◆ DIRECTIONS FOR THIS TASK
Output each line of the data word for word, from the first through the line that holds "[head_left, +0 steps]", and leave off whatever follows.

◆ INPUT DATA
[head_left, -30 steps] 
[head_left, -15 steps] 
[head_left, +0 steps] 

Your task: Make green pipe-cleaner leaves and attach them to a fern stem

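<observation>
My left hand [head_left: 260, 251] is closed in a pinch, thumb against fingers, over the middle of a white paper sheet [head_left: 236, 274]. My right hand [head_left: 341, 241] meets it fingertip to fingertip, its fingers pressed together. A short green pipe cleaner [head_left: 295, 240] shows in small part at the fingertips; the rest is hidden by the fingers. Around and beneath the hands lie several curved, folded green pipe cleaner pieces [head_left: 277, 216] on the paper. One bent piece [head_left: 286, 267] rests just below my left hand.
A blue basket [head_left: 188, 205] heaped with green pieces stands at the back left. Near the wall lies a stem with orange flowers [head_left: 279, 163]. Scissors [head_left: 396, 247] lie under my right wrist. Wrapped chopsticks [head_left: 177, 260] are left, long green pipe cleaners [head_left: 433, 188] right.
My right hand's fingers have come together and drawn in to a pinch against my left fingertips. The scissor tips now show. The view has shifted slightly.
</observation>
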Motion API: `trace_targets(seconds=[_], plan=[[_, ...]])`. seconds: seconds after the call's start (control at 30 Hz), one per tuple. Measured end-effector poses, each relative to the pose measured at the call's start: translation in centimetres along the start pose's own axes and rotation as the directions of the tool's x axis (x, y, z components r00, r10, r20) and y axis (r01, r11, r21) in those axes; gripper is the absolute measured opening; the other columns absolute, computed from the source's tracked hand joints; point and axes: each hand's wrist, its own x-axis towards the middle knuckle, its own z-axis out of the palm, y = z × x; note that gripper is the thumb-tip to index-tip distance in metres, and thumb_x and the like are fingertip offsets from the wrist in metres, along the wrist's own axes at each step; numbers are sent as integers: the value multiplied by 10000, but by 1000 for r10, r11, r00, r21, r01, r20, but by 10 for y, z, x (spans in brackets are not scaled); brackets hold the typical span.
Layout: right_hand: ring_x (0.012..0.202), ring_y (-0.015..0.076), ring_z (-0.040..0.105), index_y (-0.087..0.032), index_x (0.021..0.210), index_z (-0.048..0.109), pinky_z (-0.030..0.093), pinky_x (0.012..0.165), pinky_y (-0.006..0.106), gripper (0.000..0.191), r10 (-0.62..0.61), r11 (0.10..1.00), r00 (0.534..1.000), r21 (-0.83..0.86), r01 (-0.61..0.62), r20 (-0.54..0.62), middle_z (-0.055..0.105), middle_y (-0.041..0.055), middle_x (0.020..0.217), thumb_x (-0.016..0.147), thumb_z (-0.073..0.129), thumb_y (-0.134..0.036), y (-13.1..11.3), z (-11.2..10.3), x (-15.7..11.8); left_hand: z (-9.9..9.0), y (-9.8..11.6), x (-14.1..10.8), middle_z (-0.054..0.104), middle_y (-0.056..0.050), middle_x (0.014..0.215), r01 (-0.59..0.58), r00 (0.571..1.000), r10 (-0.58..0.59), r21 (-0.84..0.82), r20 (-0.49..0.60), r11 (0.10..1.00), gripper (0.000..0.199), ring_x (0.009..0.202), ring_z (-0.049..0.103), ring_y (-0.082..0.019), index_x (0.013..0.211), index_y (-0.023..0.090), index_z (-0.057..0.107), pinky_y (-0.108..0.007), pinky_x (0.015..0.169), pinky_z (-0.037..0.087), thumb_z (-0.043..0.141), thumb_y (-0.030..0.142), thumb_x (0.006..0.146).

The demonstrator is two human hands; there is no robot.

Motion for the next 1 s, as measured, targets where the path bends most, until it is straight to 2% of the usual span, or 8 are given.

◆ EXERCISE ANSWER
[head_left, -30 steps] 
[head_left, -15 steps] 
[head_left, +0 steps] 

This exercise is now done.